BRIEF:
How many lines below hold "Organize"? Answer with only the number.

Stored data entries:
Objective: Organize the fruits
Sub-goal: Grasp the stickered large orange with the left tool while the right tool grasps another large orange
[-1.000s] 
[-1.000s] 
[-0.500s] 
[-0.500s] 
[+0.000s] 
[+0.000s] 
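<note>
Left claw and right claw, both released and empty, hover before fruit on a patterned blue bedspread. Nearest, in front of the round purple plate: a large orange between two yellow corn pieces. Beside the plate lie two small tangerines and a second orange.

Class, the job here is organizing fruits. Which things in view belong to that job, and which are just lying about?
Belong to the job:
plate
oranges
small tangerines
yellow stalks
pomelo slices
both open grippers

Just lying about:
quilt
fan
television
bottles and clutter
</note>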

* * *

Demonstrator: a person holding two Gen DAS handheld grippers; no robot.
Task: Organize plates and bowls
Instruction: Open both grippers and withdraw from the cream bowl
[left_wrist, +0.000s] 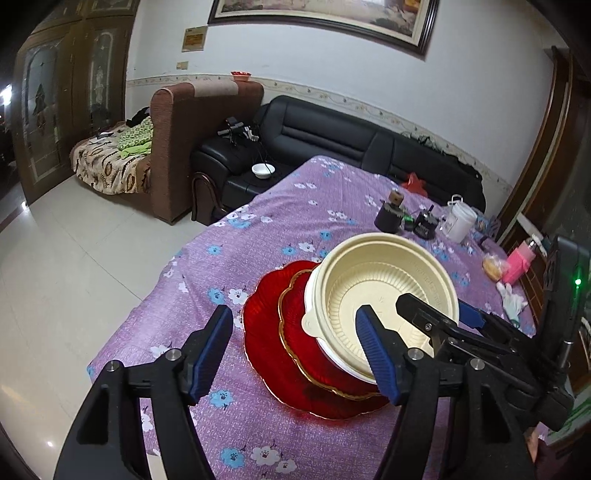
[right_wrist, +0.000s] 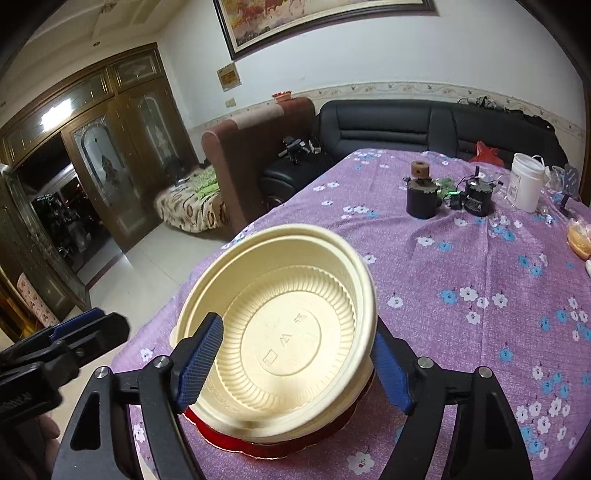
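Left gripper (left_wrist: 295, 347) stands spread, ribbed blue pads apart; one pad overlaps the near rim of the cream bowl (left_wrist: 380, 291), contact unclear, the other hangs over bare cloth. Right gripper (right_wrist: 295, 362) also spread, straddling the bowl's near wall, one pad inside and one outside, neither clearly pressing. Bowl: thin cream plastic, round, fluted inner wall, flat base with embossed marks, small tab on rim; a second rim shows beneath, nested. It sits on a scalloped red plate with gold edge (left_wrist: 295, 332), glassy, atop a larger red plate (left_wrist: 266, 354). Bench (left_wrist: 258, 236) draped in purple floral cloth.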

RESPONSE BELOW:
2